In the listing below, find the line with "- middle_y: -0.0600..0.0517" and the line with "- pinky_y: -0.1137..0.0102". Repeat those two lines and all lines between them exactly.

========

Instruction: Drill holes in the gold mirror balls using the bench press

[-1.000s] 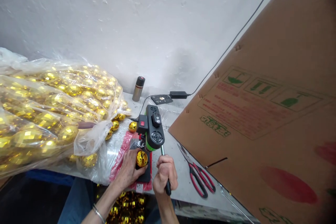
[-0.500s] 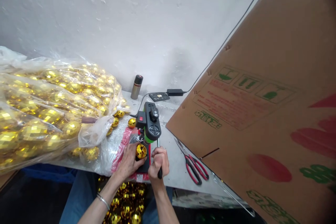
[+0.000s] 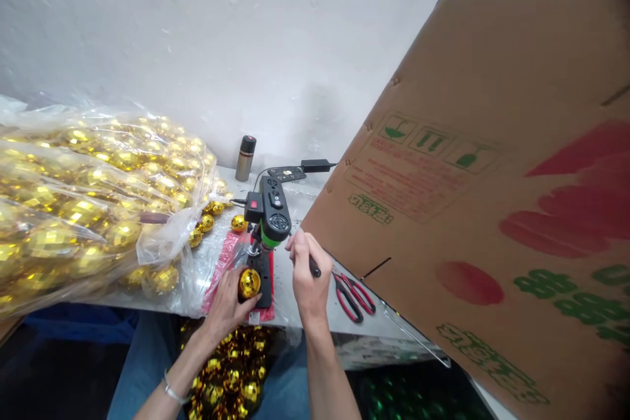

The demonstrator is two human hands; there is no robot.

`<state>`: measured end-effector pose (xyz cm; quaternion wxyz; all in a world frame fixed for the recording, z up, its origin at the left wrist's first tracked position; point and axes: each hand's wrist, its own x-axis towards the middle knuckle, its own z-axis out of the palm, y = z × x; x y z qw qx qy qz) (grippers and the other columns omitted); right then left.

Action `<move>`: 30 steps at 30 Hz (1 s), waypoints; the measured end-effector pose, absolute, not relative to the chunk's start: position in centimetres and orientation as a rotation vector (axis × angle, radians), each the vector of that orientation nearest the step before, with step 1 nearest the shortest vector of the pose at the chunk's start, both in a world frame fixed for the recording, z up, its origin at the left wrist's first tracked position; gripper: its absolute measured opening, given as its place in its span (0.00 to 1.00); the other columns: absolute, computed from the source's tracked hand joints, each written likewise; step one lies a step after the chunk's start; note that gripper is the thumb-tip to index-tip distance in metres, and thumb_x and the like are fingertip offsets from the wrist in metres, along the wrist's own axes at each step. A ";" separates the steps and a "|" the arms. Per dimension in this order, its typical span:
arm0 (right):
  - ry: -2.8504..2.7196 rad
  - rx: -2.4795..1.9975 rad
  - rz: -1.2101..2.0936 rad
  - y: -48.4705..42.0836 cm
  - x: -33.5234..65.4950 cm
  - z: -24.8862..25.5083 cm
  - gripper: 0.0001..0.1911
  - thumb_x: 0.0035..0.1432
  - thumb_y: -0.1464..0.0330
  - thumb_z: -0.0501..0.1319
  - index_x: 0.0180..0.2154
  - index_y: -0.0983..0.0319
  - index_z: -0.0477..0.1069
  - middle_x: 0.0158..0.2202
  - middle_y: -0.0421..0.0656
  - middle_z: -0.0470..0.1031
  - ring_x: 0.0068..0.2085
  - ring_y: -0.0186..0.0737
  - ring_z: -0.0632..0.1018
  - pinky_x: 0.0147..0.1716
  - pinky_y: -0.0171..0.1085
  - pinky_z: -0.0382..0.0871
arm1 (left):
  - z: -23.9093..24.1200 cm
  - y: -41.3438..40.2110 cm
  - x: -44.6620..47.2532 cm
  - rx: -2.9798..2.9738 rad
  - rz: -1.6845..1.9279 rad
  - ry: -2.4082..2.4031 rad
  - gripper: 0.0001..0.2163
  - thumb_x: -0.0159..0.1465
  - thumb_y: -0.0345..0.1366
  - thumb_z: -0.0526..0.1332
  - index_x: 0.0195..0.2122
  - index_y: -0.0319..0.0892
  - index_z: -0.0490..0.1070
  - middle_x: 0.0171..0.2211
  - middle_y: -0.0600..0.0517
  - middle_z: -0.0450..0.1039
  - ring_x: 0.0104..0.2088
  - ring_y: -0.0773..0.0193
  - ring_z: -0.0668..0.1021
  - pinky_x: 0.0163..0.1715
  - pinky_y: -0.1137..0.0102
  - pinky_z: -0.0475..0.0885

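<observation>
Right, starting closest in, a heap of gold balls (image 3: 231, 377) is sitting below the table edge (image 3: 315, 321), by the person's lap, probably so finished or waiting pieces are dropping within easy reach. Just above that, the left hand (image 3: 224, 302) is cupping one faceted gold ball (image 3: 249, 283), fingers curled snugly round its near side and pressing it onto the black base plate (image 3: 264, 269), directly under the spindle; that grip looks meant to stop a round thing rolling. The right hand (image 3: 305, 272) is wrapping closed fingers round the lever (image 3: 314, 267) that is sticking out from the small drill press (image 3: 270, 213), with the wrist angled up, which suits swinging the head. A red sheet (image 3: 219, 272) is lying beneath the plate, perhaps catching bits. Just to the right, red-handled scissors (image 3: 352, 295) are resting on the table, blades shut, near but apart from the working hand. Moving left and back, a big clear bag (image 3: 88, 197) is bulging with more gold balls, a few loose ones (image 3: 239, 223) spilling out beside the press. Further back, a steel flask (image 3: 245, 157) is standing upright against the wall, and a power adapter (image 3: 315, 165) is lying by it, its cord feeding the press. A tilted cardboard carton (image 3: 492, 177) is filling the right side.
</observation>
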<state>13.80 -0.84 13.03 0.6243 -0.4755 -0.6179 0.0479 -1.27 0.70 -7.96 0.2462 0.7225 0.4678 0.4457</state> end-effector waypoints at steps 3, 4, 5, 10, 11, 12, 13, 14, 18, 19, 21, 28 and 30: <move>-1.421 -1.081 0.110 -0.9 13.7 12.7 0.22 0.78 0.64 0.53 0.26 0.57 0.62 0.24 0.35 0.66 0.26 0.32 0.69 0.29 0.34 0.62 | -9.6 -3.0 -3.0 2.059 1.214 1.222 0.28 0.66 0.45 0.71 0.66 0.47 0.69 0.58 0.39 0.80 0.58 0.41 0.83 0.59 0.46 0.79; -1.418 -1.077 0.108 -1.0 13.6 12.4 0.22 0.78 0.64 0.52 0.27 0.57 0.62 0.25 0.35 0.66 0.26 0.32 0.68 0.28 0.34 0.61 | -10.1 -4.0 -3.6 2.103 1.183 1.223 0.32 0.63 0.49 0.74 0.66 0.47 0.70 0.59 0.38 0.80 0.58 0.39 0.82 0.60 0.45 0.79; -1.415 -1.072 0.104 -1.1 13.5 12.0 0.22 0.78 0.64 0.52 0.27 0.57 0.62 0.25 0.35 0.66 0.26 0.32 0.68 0.28 0.34 0.61 | -10.6 -4.8 -4.1 2.145 1.145 1.236 0.37 0.59 0.55 0.77 0.66 0.47 0.71 0.60 0.37 0.80 0.59 0.36 0.82 0.60 0.44 0.78; -1.398 -1.043 0.077 -1.3 13.3 11.2 0.21 0.78 0.66 0.52 0.28 0.58 0.64 0.25 0.35 0.66 0.25 0.32 0.68 0.26 0.33 0.61 | -10.3 -3.9 -4.3 2.211 1.191 1.383 0.36 0.66 0.60 0.68 0.69 0.45 0.69 0.65 0.35 0.76 0.64 0.34 0.78 0.63 0.40 0.74; -1.396 -1.034 0.072 -1.3 13.3 11.2 0.21 0.78 0.66 0.52 0.28 0.58 0.64 0.25 0.35 0.65 0.25 0.32 0.68 0.26 0.33 0.61 | -9.8 -2.7 -4.1 2.186 1.259 1.444 0.29 0.72 0.54 0.63 0.69 0.44 0.69 0.65 0.35 0.75 0.64 0.36 0.77 0.64 0.41 0.74; -1.396 -1.026 0.067 -1.3 13.4 11.2 0.20 0.78 0.67 0.52 0.28 0.57 0.64 0.25 0.34 0.65 0.25 0.32 0.68 0.26 0.33 0.61 | -9.1 -1.3 -3.8 2.147 1.328 1.519 0.23 0.75 0.48 0.58 0.68 0.44 0.69 0.65 0.35 0.75 0.65 0.38 0.77 0.64 0.41 0.73; -1.401 -1.020 0.060 -1.3 13.4 11.2 0.20 0.78 0.67 0.53 0.29 0.57 0.64 0.24 0.34 0.65 0.25 0.32 0.68 0.25 0.33 0.61 | -8.4 0.4 -3.6 2.099 1.385 1.598 0.20 0.76 0.42 0.55 0.67 0.43 0.69 0.64 0.35 0.75 0.65 0.39 0.76 0.64 0.41 0.73; -1.406 -1.017 0.051 -1.3 13.4 11.2 0.20 0.78 0.68 0.53 0.29 0.57 0.64 0.24 0.34 0.65 0.25 0.31 0.68 0.25 0.32 0.61 | -7.7 2.2 -3.4 2.049 1.409 1.667 0.19 0.76 0.38 0.53 0.66 0.43 0.69 0.63 0.35 0.75 0.64 0.40 0.76 0.65 0.40 0.72; -1.409 -1.005 0.020 -1.2 13.4 10.8 0.20 0.78 0.69 0.53 0.29 0.57 0.64 0.24 0.34 0.64 0.23 0.31 0.66 0.23 0.31 0.60 | -4.8 10.0 -3.0 1.948 1.280 1.762 0.20 0.72 0.30 0.50 0.62 0.40 0.70 0.61 0.36 0.76 0.63 0.44 0.77 0.67 0.42 0.70; -1.400 -1.000 0.023 -1.1 13.4 10.7 0.20 0.78 0.69 0.53 0.29 0.57 0.65 0.24 0.34 0.64 0.23 0.31 0.65 0.22 0.31 0.60 | -4.2 11.7 -2.8 1.946 1.250 1.760 0.19 0.71 0.30 0.51 0.61 0.39 0.71 0.60 0.36 0.77 0.63 0.44 0.77 0.66 0.43 0.71; -1.385 -0.992 0.033 -1.0 13.4 10.4 0.19 0.78 0.68 0.53 0.29 0.57 0.65 0.24 0.34 0.64 0.22 0.31 0.65 0.21 0.32 0.60 | -3.1 14.7 -2.1 1.950 1.201 1.747 0.18 0.69 0.30 0.55 0.58 0.40 0.73 0.57 0.37 0.79 0.60 0.45 0.79 0.64 0.47 0.73; -1.375 -0.964 0.030 -0.9 13.5 10.1 0.19 0.78 0.68 0.53 0.30 0.57 0.68 0.24 0.35 0.66 0.22 0.31 0.66 0.22 0.31 0.61 | -1.6 18.3 0.0 1.880 1.014 1.656 0.11 0.55 0.30 0.67 0.40 0.46 0.76 0.44 0.44 0.84 0.51 0.46 0.83 0.54 0.58 0.76; -1.375 -0.957 0.047 -0.9 13.5 10.1 0.20 0.78 0.68 0.53 0.30 0.58 0.68 0.24 0.35 0.66 0.23 0.31 0.66 0.22 0.31 0.61 | -1.6 17.9 -0.5 1.797 1.012 1.665 0.13 0.54 0.31 0.70 0.41 0.44 0.76 0.43 0.44 0.85 0.51 0.44 0.83 0.54 0.57 0.75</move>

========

Exercise solution -
  - middle_y: -0.0600..0.0517
  - middle_z: -0.0450..0.1039
  - ring_x: 0.0104..0.2088
  - ring_y: -0.0773..0.0193
  - ring_z: -0.0668..0.1021
  - pinky_x: 0.0163..0.1715
  - pinky_y: -0.1137..0.0102

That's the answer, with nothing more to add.